API
Audio transcription
POST /api/v1/audio/transcriptions (also available at the
OpenAI-style alias /v1/audio/transcriptions) transcribes
uploaded audio using Whisper-class models. Multipart form upload, up to
25 MB per file.
Supported audio formats
mp3, mp4, mpeg, mpga,
m4a, wav, webm, flac,
ogg.
Request
curl https://api.pendra.ai/api/v1/audio/transcriptions \
-H "Authorization: Bearer pdr_sk_..." \
-F file=@meeting.mp3 \
-F model=whisper-large-v3-turbo \
-F language=en Fields
file— the audio file (multipart).model— Whisper-class model ID, e.g.whisper-large-v3-turbo.language— optional ISO 639-1 code (e.g.en,cy).prompt— optional priming text (acronyms, names).temperature— sampling temperature; default 0.response_format—json(default),text,srt, orvtt.
Response
The response shape depends on response_format. Default is
json:
{
"text": "We're starting the meeting now. First item on the agenda is the Q3 forecast."

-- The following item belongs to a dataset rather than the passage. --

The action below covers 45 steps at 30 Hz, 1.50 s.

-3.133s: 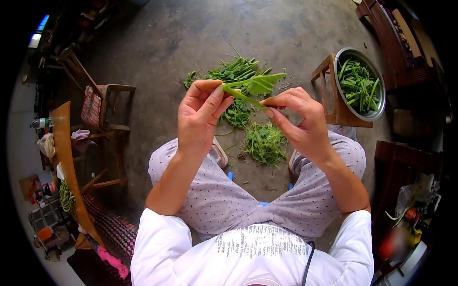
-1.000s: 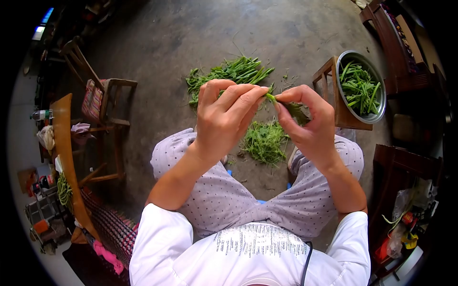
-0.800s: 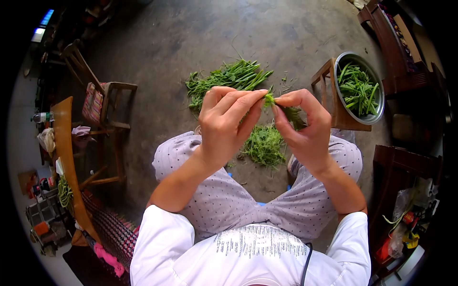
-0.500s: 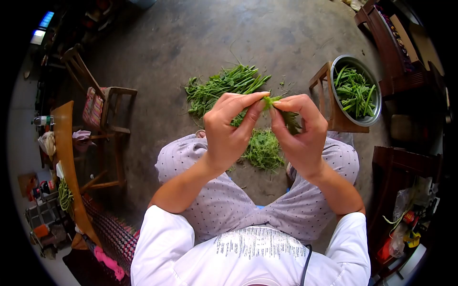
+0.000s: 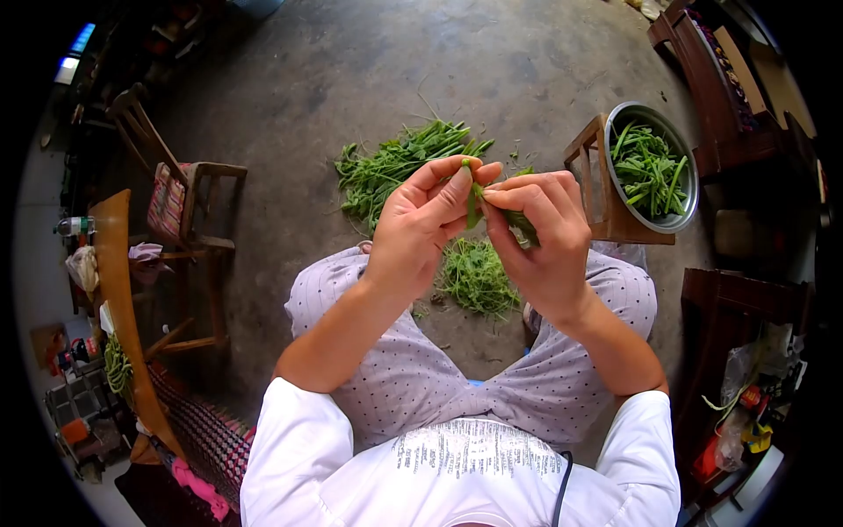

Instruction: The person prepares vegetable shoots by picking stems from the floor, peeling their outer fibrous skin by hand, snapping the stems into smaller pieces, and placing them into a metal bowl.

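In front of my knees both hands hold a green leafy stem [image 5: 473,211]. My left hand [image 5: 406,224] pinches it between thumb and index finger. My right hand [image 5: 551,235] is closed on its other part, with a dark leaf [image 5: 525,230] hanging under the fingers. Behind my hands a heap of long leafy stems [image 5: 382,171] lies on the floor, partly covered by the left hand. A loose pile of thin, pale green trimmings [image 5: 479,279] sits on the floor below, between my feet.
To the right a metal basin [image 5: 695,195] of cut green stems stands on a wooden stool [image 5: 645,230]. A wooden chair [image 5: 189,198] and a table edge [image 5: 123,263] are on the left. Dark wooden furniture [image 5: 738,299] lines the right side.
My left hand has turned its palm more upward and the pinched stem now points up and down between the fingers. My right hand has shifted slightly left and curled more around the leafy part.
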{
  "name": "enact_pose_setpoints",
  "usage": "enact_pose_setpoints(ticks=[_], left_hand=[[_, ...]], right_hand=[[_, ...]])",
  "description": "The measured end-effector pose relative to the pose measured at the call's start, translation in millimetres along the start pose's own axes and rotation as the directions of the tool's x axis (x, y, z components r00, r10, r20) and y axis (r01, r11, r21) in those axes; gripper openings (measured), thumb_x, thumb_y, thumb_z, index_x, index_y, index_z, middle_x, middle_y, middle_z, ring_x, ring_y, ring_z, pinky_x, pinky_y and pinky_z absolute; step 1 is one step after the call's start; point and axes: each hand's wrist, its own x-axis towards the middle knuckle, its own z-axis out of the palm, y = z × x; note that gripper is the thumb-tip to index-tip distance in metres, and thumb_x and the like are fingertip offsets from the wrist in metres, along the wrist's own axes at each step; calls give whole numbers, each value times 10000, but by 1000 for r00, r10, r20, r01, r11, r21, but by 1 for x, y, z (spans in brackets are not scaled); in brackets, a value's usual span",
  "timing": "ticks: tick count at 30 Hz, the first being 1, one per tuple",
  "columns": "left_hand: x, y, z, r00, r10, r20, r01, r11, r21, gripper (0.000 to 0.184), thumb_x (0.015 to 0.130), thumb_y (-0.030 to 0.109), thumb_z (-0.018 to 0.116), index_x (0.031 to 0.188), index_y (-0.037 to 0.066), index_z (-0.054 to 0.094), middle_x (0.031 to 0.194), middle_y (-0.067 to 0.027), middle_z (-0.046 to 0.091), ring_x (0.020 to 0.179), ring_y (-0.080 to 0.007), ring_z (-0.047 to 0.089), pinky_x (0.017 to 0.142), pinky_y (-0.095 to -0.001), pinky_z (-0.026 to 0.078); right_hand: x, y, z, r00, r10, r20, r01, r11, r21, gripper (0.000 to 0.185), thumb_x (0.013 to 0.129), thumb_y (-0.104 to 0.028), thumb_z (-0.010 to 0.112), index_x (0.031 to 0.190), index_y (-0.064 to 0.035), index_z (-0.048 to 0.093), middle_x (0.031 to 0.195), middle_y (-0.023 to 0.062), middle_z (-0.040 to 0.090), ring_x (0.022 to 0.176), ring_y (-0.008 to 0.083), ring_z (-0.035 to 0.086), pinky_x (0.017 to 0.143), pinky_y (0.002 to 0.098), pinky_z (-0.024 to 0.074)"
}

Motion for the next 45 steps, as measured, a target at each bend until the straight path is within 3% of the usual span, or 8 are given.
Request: enact_pose_setpoints(ticks=[9,14,22,28,34,36,40,45], left_hand=[[11,17,-24,999,28,-30,-33,980,-198,205,937,129,510,1127,53,529,1177,-122,589,1101,-236,571,958,-370,477],[12,23,-32,990,100,-97,-114,983,-143,198,936,131,515,1116,50,531,1152,-124,601,1081,-236,584,953,-371,482],[14,32,-41,965,198,-173,-214,974,-74,196,938,126,508,1113,39,532,1117,-122,614,1014,-210,613,948,-361,486],[17,42,-54,922,292,-254,-319,945,-70,189,934,136,528,1094,35,526,1073,-111,633,986,-201,623,863,-301,512],[11,48,-54,777,469,-421,-393,883,257,149,927,134,552,1050,50,553,800,-9,596,603,-60,492,604,-197,445],[2,46,-51,856,482,-187,-221,668,710,163,885,185,629,963,45,600,694,34,557,556,-29,450,507,-172,363],[-13,15,-31,997,72,-14,-47,763,645,218,801,226,734,900,47,658,663,70,476,550,-15,365,473,-182,269],[-9,3,-22,987,156,44,-134,628,766,282,732,259,783,927,82,684,733,58,454,619,-39,377,501,-209,278]], right_hand=[[-6,-6,1,987,-56,148,69,994,-82,202,675,-30,695,827,-112,590,803,-4,578,804,199,535,712,346,357],[-3,-13,1,906,292,305,-356,917,178,253,735,4,637,982,-36,598,807,81,541,759,235,553,674,339,424],[-10,4,1,807,291,514,-494,809,319,180,795,-24,618,974,-13,633,818,57,528,721,148,536,638,256,420],[-11,10,1,583,334,741,-799,402,447,183,811,-58,634,989,-14,623,903,2,592,756,47,516,653,199,420],[-8,7,-1,551,367,749,-833,284,474,246,815,-93,681,1041,-28,609,862,-22,586,728,31,513,640,187,425],[-9,10,-2,591,393,704,-803,199,563,312,803,-98,705,1088,-36,595,830,-29,561,717,27,511,627,185,426],[-10,9,3,636,444,632,-756,191,626,396,804,-70,698,1175,-43,563,777,-46,505,686,26,486,624,181,425],[-18,13,16,722,434,539,-686,348,639,418,803,-14,664,1203,-40,547,816,-38,489,751,31,483,647,184,429]])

} verbose_json includes timing and language metadata, plus
optional word- or segment-level timestamps when
timestamp_granularities is set:
{
"task": "transcribe",
"language": "en",
"duration": 12.48,
"text": "We're starting the meeting now. First item on the agenda is the Q3 forecast.",
"segments": [
{
"id": 0,
"start": 0.0,
"end": 4.2,
"text": "We're starting the meeting now.",
"avg_logprob": -0.21,
"no_speech_prob": 0.01
},
{
"id": 1,
"start": 4.2,
"end": 12.48,
"text": "First item on the agenda is the Q3 forecast.",
"avg_logprob": -0.18,
"no_speech_prob": 0.02
}
]
}
With response_format=text, you get a plain UTF-8 string body
(no JSON envelope).
Subtitle output
Set response_format=srt (or vtt) for time-coded
captions instead of a plain JSON transcript. The body is the raw subtitle
file:
1
00:00:00,000 --> 00:00:04,200
We're starting the meeting now.
2
00:00:04,200 --> 00:00:12,480
First item on the agenda is the Q3 forecast. curl https://api.pendra.ai/api/v1/audio/transcriptions \
-H "Authorization: Bearer pdr_sk_..." \
-F file=@meeting.mp3 \
-F model=whisper-large-v3-turbo \
-F response_format=srt Python
from pendra import Pendra
client = Pendra()
with open("meeting.mp3", "rb") as f:
result = client.audio.transcriptions.create(
model="whisper-large-v3-turbo",
file=f,
language="en",
)
print(result.text) Available backends
Transcription requests route to workers running Speaches, our Whisper-family transcription backend.